Coluna
Cora Rónai A colunista escreve às quintas
Cora Rónai Foto: Agência O Globo

Democracia, a palavra mágica

Quero ouvir a voz do meu país denunciando ditaduras, e não compactuando com elas

Amigos petistas (sim, ainda tenho alguns) dizem que votam no PT por causa das suas políticas sociais. É um bom argumento: não há pessoa com um mínimo de sensibilidade e compaixão que possa ser contra políticas de inclusão social, especialmente num país tão desigual quanto o nosso.

A questão é que ele parte do princípio de que o PT detém o monopólio das boas intenções sociais, e aí entramos na área da desqualificação do adversário, da qual o partido tanto entende. Que eu me lembre, em momento algum Aécio ou o PSDB afirmaram que pretendem mudar o que, a duras penas, já se conquistou; mas a propaganda do PT insiste nisso e pronto, basta a palavra do marqueteiro João Santana para transformar o que jamais foi dito em verdade sacramentada.

Outro problema com esse argumento é que, por melhores que sejam as intenções sociais de quem quer que seja, elas não existem fora de um contexto mais amplo.
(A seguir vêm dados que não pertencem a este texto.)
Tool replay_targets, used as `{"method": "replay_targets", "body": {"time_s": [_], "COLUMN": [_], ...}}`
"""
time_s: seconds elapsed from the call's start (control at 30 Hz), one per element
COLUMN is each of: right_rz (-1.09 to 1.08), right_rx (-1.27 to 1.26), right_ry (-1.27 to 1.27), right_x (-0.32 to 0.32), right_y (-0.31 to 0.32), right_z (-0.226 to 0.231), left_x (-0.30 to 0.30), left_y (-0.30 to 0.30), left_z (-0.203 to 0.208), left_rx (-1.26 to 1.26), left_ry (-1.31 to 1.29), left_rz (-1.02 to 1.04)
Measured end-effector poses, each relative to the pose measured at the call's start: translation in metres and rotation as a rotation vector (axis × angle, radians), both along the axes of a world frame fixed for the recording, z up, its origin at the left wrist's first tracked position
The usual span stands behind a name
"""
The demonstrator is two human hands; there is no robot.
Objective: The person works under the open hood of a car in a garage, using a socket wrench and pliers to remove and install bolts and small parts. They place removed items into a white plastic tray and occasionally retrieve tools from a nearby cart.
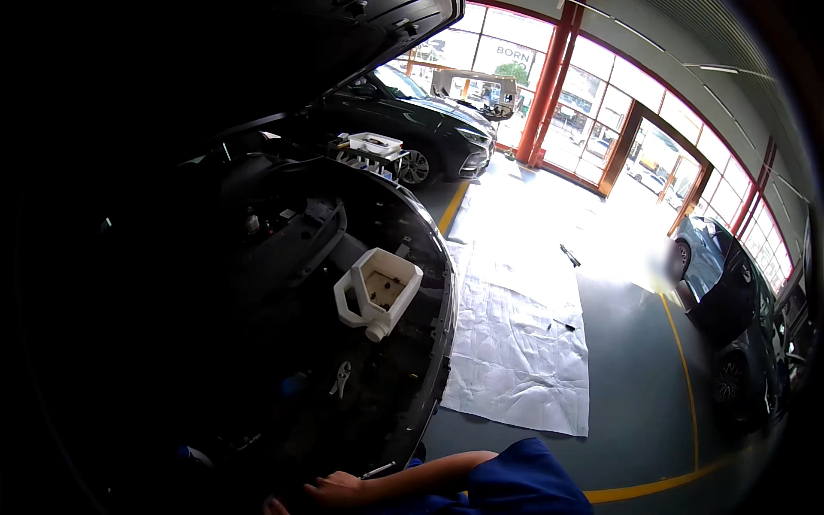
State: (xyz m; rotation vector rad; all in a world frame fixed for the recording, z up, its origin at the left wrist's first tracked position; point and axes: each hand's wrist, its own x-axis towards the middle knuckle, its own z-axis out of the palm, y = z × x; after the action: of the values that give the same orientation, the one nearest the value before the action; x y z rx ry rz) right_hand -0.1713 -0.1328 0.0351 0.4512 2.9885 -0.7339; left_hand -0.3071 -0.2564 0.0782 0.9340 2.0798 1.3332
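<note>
My right forearm comes in from the lower edge in a blue sleeve. My right hand (337,490) is low over the near edge of a dark engine bay (330,225). Its fingers look curled, and deep shadow hides anything inside them. A slim silver rod-like tool (378,469) lies just beyond the wrist. At the bottom edge shows a small bit of what seems to be my left hand (275,506), its fingers mostly hidden. Farther in, slip-joint pliers (341,378) lie near a cut-open white plastic jug (407,293) holding several small dark parts.
A raised hood (386,39) hangs overhead. Beyond the bay stand a cart with a white tray (376,142) and a dark car (429,116). A crinkled white sheet (515,369) covers floor to the right, with dark tools (569,256) on it. Another car (730,283) stands far right.
</note>
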Motion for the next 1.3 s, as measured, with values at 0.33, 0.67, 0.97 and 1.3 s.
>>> {"method": "replay_targets", "body": {"time_s": [0.33,0.67,0.97,1.3], "right_rz": [0.13,0.191,0.222,0.302], "right_rx": [-0.131,-0.084,-0.033,-0.245], "right_ry": [-0.098,-0.183,-0.234,-0.325], "right_x": [-0.002,-0.013,-0.023,-0.043], "right_y": [0.012,0.013,0.017,0.026], "right_z": [0.027,0.035,0.04,-0.032], "left_x": [-0.008,0.002,0.01,0.013], "left_y": [0.0,0.002,0.005,0.0], "left_z": [-0.057,-0.027,-0.025,-0.042], "left_rx": [-0.098,-0.204,-0.093,-0.074], "left_ry": [0.308,0.043,0.065,0.123], "left_rz": [-0.415,-0.21,-0.206,-0.189]}}
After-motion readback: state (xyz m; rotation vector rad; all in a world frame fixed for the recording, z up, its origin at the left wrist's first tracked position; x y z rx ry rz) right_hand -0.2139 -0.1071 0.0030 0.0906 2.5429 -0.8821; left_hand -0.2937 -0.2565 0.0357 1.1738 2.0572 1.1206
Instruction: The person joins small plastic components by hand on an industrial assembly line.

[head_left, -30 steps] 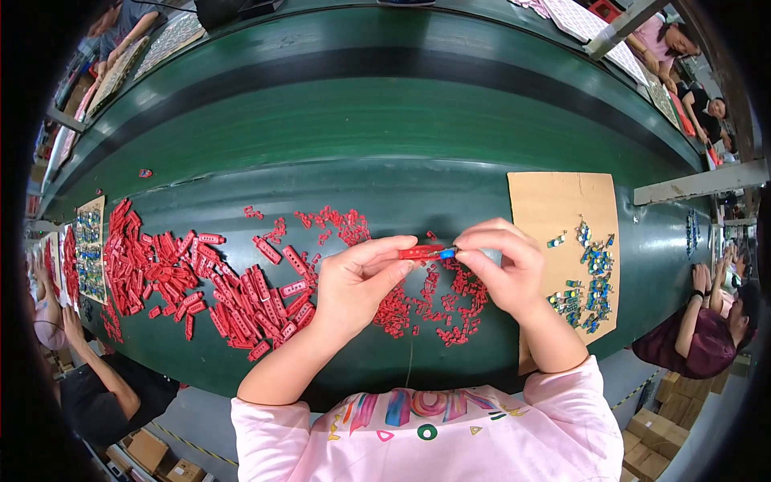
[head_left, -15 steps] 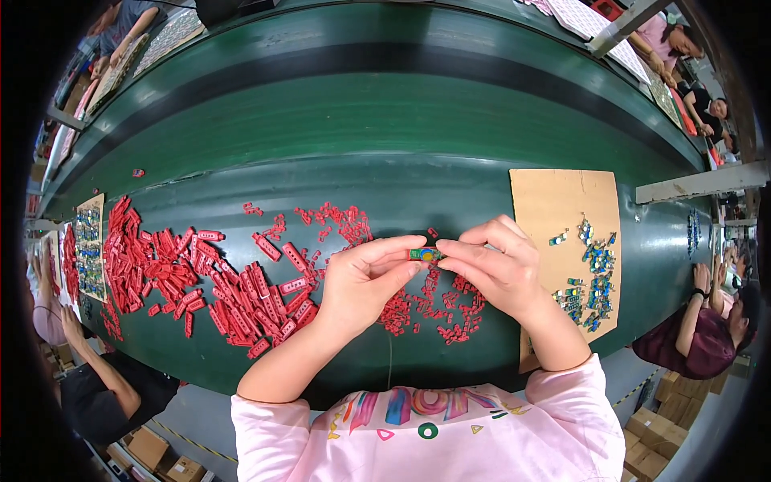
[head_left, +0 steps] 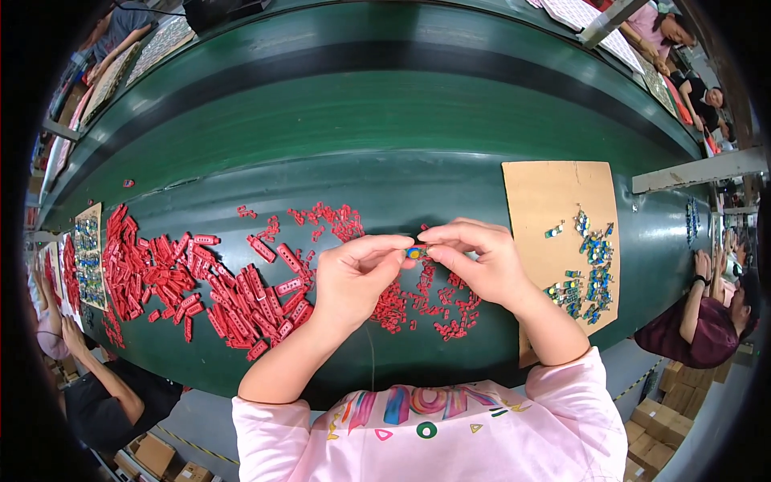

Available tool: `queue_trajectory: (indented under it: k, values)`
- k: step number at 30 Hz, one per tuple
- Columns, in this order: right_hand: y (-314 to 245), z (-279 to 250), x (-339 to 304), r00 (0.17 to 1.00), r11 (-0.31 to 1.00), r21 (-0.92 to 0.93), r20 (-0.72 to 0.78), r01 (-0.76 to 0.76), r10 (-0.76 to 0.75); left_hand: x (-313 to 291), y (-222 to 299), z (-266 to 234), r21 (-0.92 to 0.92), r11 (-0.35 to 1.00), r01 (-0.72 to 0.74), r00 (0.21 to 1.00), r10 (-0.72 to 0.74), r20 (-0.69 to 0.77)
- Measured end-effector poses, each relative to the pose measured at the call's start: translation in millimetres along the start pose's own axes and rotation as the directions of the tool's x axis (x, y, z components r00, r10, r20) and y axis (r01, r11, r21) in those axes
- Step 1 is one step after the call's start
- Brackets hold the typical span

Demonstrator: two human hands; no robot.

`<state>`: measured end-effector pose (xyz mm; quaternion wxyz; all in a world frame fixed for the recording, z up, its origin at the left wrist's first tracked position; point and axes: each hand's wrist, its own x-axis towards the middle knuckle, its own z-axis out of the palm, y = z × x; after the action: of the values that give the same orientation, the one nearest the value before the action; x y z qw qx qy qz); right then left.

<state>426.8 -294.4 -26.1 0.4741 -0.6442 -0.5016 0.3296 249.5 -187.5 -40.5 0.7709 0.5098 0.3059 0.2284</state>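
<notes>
In front of my chest, both hands pinch a small green circuit board (head_left: 414, 252) with a blue and yellow part on it. My left hand (head_left: 347, 281) grips its left end between thumb and fingertips. My right hand (head_left: 480, 261) holds the right end the same way. Fingertips cover most of the board, and a little red shows beside it. Small red plastic pieces (head_left: 389, 308) lie scattered below and behind my hands. To the left is a heap of long red plastic casings (head_left: 250, 309). On the right, a cardboard sheet (head_left: 530, 197) carries several loose circuit boards (head_left: 596, 251).
The work lies on a dark green conveyor belt (head_left: 385, 120). Another board-covered cardboard (head_left: 90, 210) sits at far left. A grey metal bar (head_left: 699, 170) juts in at the right. Co-workers sit on both sides, one in black (head_left: 120, 402), one in maroon (head_left: 683, 333).
My hands have shifted slightly left and drawn closer together. The circuit board has turned, and less of it shows between my fingertips.
</notes>
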Motion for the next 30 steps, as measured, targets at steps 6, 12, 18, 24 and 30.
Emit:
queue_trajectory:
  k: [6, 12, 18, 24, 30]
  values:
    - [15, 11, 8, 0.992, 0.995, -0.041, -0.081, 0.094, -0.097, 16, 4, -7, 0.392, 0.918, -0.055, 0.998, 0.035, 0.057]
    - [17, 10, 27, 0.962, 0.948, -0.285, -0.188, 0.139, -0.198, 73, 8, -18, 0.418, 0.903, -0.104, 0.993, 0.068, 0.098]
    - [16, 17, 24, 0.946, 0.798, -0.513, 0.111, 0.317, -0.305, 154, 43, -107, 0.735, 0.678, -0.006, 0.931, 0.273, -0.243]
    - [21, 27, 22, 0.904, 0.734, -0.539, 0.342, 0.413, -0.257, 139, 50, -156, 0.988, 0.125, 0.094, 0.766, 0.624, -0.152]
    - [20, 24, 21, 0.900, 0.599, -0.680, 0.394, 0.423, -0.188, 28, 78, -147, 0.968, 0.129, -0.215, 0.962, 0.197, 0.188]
Sem dinheiro não se faz nada, nem bom ensino, nem boa saúde, nem distribuição de renda. Simplesmente não há política social que consiga se manter, a médio ou longo prazo, diante de uma economia desastrosa como a do governo Dilma.

Eu até poderia dizer, parafraseando os meus amigos petistas, que não voto no PT justamente porque prezo as conquistas sociais do país, e não quero que elas desapareçam levadas por uma política econômica que vai de mal a pior.

Mas não é só isso.

Entre outros incontáveis motivos, não voto no PT porque tenho vergonha do papel que o meu país está fazendo no cenário internacional, abraçando ditaduras obsoletas, financiando tiranos e dando apoio a terroristas.

Ao contrário de tanta gente que prestigia o partido, eu não acho que democracia seja essencial para nós, brasileiros, mas desnecessária para iranianos, cubanos ou venezuelanos. Eu quero que todo mundo tenha as mesmas prerrogativas que eu tenho, quero que todas as pessoas do mundo possam viver e respirar em ambientes de liberdade, dizendo o que têm vontade de dizer sem risco de ir para a cadeia no dia seguinte.

Eu quero ouvir a voz do meu país denunciando ditaduras, e não compactuando com elas.

Passei vários anos da minha vida brigando por liberdade no Brasil e pedindo uma imprensa livre. Na minha cabeça, não faz o menor sentido votar, agora, num governo que apoia regimes que perseguem seus cidadãos por crimes de opinião — e que, vira e mexe, fala em “democratizar” a mídia.

Eu vi esse filme há muito, muito tempo, e não gostei.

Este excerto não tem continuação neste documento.